It is a rugged Android 14 smartphone built around the Qualcomm Snapdragon 7 Gen 3 SoC, making it a powerful platform for those who want to use graphically demanding applications.
This computing powerhouse is encased in an impact-resistant housing designed to withstand being dropped, submerged, and even extreme temperatures.
Where some rugged designs are problematic due to weight or size, the Sonim XP Pro is closer to a typical phone size, although weighing 277g, it’s on the heavier side. Therefore, it should easily fit into a standard jacket pocket.
The 5000 mAh battery is enough to talk for 27 hours or keep the phone on standby for over eighteen days. Though it won’t last much more than a day without needing a recharge.
These features, and many others like the camera, are run-of-the-mill for a modern Android device, but there are a few aspects where Sonim strayed from the well-worn path.
The buttons, for example, are located on the opposite side of the phone, where most people expect them. At the time of this review, this device is only available through AT&T or Verizon Business in the USA. Sonim has promised the phone will be coming to Europe this year.
But, due to the way phones are sold in the EU, having them tied to specific service providers is a non-starter for that market. Due to the limited availability and some issues around battery life, the Sonim XP Pro 5G won’t make it into our best rugged phone round-up, sadly.

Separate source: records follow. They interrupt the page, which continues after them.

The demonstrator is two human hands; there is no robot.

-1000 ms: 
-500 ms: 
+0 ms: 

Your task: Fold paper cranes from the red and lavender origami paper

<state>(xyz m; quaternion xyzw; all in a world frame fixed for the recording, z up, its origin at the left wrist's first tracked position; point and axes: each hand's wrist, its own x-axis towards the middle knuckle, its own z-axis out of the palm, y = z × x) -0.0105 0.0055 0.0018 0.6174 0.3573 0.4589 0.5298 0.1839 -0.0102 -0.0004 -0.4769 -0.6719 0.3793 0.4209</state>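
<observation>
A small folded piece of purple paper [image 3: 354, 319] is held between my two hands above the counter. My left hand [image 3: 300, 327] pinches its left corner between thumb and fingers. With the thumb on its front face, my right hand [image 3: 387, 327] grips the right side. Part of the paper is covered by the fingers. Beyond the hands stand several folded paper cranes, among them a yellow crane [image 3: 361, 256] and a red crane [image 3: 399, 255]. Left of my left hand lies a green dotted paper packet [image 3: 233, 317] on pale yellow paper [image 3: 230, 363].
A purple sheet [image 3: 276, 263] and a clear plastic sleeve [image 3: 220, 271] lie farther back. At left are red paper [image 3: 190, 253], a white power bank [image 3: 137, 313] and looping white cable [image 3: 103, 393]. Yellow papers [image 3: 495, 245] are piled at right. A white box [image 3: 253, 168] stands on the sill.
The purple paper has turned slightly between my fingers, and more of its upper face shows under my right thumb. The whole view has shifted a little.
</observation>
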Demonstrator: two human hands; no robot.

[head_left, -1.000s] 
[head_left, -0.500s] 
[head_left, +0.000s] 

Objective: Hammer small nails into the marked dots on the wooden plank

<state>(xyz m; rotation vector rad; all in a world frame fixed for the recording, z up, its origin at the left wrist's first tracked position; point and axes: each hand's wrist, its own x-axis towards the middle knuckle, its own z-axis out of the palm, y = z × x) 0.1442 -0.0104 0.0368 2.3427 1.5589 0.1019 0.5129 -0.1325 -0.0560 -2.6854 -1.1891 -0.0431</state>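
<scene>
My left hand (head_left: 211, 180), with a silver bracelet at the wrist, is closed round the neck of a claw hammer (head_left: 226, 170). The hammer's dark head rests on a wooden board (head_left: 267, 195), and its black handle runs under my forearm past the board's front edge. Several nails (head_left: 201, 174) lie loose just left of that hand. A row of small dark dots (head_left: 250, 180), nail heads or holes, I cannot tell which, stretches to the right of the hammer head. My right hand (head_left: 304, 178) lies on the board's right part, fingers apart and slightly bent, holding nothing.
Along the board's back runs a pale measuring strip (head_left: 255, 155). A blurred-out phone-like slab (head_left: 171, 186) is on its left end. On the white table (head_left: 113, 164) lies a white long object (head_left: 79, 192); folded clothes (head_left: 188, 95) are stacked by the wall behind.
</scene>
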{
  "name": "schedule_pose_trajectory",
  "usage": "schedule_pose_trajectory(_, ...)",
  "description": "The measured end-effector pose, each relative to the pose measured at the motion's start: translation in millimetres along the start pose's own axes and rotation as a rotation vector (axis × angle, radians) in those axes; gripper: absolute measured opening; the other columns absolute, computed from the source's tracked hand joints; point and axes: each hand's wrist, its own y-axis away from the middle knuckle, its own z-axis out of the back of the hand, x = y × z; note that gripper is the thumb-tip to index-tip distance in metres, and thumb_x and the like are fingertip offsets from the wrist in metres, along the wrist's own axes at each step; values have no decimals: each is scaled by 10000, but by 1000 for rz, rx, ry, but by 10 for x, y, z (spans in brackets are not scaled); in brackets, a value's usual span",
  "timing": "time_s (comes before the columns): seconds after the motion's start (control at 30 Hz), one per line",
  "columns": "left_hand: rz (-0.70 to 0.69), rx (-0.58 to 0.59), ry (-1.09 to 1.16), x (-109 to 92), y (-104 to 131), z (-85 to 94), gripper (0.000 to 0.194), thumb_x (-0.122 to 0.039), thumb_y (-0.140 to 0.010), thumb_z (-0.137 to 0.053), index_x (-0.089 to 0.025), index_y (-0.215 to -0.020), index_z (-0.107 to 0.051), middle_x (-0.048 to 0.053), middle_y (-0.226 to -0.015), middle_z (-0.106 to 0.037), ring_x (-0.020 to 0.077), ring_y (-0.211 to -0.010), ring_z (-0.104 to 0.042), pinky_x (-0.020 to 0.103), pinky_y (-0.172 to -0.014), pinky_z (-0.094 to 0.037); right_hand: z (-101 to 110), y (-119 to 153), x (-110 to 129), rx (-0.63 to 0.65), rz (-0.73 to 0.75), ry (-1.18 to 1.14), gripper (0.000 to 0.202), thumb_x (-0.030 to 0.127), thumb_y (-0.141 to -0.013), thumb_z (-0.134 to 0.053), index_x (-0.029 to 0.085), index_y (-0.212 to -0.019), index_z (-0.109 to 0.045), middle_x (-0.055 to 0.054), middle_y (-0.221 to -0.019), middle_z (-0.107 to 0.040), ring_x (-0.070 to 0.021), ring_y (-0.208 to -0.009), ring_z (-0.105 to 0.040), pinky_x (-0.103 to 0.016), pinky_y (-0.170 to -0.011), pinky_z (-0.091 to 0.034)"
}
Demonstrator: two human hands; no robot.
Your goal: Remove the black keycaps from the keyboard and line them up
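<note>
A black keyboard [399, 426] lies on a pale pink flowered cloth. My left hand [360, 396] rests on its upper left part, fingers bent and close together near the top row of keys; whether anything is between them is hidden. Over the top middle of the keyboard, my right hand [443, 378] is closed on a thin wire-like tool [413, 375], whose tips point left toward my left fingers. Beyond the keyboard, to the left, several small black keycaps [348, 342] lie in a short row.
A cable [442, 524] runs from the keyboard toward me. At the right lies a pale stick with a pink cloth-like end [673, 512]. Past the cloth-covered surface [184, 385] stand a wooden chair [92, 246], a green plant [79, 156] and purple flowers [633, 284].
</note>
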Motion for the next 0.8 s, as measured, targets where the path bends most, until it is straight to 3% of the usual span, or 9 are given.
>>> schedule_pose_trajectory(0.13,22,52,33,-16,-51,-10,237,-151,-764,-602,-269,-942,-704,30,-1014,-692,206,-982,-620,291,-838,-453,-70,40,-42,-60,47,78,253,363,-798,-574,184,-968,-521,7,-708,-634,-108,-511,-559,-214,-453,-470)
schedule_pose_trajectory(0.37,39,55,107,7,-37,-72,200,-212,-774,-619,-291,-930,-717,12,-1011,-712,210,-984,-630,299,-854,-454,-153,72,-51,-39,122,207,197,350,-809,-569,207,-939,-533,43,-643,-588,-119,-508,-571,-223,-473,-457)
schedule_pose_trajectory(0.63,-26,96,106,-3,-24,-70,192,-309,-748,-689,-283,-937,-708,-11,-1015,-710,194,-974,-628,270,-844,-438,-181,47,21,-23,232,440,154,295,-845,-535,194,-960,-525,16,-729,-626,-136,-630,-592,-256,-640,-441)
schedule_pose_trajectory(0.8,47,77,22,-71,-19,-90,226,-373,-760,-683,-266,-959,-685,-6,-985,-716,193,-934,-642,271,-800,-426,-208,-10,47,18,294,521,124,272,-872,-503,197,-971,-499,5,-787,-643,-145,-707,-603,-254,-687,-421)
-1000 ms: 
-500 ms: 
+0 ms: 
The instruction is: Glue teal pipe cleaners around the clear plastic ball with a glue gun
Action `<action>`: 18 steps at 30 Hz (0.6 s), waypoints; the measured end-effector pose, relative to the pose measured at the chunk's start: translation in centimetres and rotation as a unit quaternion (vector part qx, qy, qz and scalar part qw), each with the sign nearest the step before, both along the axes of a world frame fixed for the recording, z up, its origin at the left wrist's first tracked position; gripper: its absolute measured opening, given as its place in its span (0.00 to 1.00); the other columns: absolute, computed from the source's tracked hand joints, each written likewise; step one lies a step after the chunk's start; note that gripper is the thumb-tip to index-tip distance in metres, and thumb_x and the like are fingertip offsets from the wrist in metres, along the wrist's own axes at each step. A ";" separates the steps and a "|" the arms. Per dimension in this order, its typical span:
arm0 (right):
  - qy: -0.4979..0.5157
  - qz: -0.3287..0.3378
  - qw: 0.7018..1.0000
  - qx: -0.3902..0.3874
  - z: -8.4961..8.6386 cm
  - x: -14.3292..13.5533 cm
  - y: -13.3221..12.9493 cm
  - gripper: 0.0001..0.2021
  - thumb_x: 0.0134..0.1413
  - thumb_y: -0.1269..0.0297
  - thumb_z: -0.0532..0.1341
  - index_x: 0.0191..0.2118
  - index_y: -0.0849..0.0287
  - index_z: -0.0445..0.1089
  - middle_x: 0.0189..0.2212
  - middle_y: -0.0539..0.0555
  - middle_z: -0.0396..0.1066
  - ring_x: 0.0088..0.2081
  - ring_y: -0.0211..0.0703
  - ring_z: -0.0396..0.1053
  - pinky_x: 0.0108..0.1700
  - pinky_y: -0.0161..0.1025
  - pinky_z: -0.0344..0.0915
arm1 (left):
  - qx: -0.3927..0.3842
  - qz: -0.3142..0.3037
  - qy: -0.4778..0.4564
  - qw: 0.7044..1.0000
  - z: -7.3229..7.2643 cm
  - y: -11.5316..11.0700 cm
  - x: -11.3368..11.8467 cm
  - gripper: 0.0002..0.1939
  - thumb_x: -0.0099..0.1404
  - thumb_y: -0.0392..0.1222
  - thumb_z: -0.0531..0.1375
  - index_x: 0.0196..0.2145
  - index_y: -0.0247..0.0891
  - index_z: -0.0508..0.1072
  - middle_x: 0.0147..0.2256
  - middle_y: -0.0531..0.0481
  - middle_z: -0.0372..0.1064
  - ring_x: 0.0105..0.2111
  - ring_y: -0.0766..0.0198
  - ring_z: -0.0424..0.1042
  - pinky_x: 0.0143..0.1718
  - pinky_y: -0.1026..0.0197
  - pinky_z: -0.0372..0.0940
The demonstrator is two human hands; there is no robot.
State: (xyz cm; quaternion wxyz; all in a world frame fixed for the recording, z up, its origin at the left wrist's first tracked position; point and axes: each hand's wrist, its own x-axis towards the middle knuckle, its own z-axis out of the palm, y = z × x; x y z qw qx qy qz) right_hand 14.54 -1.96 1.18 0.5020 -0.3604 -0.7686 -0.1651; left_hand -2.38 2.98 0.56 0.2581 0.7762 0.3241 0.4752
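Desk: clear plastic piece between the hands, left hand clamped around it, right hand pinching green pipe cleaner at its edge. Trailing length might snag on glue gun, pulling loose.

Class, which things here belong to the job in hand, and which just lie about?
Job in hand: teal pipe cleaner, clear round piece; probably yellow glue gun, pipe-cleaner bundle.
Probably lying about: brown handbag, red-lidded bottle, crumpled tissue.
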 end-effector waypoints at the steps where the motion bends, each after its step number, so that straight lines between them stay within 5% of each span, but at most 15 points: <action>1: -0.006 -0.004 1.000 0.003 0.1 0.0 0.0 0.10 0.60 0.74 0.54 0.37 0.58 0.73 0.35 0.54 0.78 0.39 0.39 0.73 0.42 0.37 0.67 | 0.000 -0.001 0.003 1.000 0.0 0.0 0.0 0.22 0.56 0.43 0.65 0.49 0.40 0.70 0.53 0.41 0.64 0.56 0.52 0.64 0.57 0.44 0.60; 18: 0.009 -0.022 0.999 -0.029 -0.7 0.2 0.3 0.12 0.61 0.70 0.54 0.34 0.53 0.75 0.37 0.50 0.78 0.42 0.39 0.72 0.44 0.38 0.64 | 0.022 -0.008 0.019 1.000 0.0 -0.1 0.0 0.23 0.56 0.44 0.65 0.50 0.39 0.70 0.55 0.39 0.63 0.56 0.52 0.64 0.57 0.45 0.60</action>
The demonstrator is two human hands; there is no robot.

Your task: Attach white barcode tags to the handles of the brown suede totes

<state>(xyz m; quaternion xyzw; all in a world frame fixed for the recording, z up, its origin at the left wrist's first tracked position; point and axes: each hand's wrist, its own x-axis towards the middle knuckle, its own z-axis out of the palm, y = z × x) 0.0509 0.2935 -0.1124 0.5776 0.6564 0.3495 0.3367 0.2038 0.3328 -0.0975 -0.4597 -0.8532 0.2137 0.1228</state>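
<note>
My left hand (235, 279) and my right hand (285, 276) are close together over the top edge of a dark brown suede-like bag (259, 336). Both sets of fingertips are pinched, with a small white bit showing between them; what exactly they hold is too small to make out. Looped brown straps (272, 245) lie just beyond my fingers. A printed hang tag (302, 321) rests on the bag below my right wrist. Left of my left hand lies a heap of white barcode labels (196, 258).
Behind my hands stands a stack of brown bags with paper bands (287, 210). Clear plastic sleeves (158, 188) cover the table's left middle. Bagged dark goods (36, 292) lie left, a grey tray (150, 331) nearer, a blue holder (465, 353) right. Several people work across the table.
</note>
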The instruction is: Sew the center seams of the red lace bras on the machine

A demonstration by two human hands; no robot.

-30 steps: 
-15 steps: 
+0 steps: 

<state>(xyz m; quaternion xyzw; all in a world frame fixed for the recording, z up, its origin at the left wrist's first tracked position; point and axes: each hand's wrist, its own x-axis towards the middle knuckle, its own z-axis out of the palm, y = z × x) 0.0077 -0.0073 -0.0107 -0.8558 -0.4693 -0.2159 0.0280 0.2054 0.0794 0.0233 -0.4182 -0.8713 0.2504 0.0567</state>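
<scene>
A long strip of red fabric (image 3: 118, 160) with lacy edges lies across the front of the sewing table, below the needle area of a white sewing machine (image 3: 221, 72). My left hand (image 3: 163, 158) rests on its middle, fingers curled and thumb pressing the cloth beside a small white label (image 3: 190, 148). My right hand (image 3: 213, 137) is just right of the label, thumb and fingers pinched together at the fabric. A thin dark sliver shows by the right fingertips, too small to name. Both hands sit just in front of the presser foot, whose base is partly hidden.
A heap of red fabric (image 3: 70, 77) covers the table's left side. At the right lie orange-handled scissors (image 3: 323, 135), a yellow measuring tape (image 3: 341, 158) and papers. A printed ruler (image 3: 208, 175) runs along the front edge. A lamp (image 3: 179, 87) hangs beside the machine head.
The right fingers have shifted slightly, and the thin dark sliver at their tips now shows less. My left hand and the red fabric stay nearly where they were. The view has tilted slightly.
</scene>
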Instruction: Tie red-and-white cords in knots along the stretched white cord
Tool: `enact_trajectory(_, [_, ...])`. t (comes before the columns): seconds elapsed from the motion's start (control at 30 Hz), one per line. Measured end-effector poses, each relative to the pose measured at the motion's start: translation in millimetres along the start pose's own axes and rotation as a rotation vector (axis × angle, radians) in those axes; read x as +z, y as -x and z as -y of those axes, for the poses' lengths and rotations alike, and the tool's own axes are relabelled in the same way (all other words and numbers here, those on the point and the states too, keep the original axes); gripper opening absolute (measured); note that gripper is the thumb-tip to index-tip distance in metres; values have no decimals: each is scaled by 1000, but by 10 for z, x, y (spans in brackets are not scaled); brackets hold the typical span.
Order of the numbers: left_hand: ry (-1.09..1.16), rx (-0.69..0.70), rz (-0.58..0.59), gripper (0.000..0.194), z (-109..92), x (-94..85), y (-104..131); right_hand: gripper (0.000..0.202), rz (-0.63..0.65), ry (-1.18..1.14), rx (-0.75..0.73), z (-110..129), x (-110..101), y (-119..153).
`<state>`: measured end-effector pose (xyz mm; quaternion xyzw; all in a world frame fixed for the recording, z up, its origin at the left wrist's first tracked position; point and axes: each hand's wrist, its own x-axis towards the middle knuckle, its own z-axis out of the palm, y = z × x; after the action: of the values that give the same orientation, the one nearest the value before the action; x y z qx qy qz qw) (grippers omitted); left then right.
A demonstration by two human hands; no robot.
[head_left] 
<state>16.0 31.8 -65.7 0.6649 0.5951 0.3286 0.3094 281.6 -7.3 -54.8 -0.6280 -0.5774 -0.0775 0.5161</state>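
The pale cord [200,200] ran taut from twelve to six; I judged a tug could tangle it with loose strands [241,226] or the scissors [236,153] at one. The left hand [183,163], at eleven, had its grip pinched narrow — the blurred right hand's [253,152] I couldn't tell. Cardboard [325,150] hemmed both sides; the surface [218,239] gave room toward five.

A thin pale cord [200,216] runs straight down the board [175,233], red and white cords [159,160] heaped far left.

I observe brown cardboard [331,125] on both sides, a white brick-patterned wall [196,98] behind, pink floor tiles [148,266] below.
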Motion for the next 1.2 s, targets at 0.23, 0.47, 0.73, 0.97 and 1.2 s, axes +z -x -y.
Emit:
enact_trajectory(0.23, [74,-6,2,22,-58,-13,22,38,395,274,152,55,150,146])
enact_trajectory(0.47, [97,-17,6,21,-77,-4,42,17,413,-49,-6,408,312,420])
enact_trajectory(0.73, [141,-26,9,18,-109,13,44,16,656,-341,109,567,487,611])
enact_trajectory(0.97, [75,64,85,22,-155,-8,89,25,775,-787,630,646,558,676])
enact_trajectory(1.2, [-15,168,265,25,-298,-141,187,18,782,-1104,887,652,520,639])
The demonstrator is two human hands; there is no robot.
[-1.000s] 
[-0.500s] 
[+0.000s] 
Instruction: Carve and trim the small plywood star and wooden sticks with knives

Sonim XP Pro 5G: price and availability
- How much does it cost? $430
- When is it out? Available now in the USA
- Where can you get it? Direct from AT&T or Verizon Business
Most phone makers want to sell their devices to the widest possible audience, but Sonim has currently only released the XP Pro 5G into the US market via AT&T and Verizon Business.
While the link from the Sonim website for Verizon Business is broken, the one to AT&T lists the price at either $11.95 per month or $429.99 at full retail price.
That’s probably about the level one might expect for a phone of this specification, although that doesn’t account for the extremely high price, relative to Europe and Asia, of phone service in that region.
Probably the closest generally available phone with similar features is the Samsung A56 5G, which is priced around $430 for the model with 12GB of RAM and 256GB of storage. However, that phone is described as water resistant rather than waterproof.
Hardly a bargain, but not a gouge either, the Sonim XP Pro 5G is priced to compete with brands like Samsung rather than the cheaper Chinese phone makers.
- Value score: 4/5
Sonim XP Pro 5G: Specs
Item | Spec |
---|---|
CPU: | Qualcomm SM7550 Octa-Core (Snapdragon 7 Gen 3) |
GPU: | Qualcomm Adreno |
NPU: | Qualcomm AI Engine |
RAM: | 8GB |
Storage: | 256GB |
Screen: | 6.58-inch LCD |
Resolution: | 2408 x 1080 pixels |
SIM: | 1x Nano SIM + eSIM +2TB MicroSD |
Weight: | 277 grams |
Dimensions: | 171 x 80 x 12mm |
Rugged Spec: | Class I, Div 2, Groups A, B, C, D; Class II, Div 2, Groups F, G; Class III, Div2; MIL-STD-810H; IP68; IPX9K |
Rear cameras: | 50MP main + 13MP wide + 2MP Macro |
Front camera: | 16MP |
Networking: | WiFi 6e, Bluetooth 5.3 |
OS: | Android 14 |
Battery: | 5000 mAh 18w wired charging 10w wireless |
Colours: | Black |
Warranty: | 3 years |
Sonim XP Pro 5G: Design
- Slim and soft
- Confusing button layout
- Huge label on the back
The first thing I noticed about the Sonim XP Pro was that some phone makers like to showcase the strength of their devices with metal. With this device, except for the screen and camera cluster, everything is encased in a dense, TPU rubberised coating.
That choice makes it highly robust, rated to handle a 6.5ft drop onto concrete and submerging at the same depth for up to 60 minutes. Making it easy to handle even when it’s wet.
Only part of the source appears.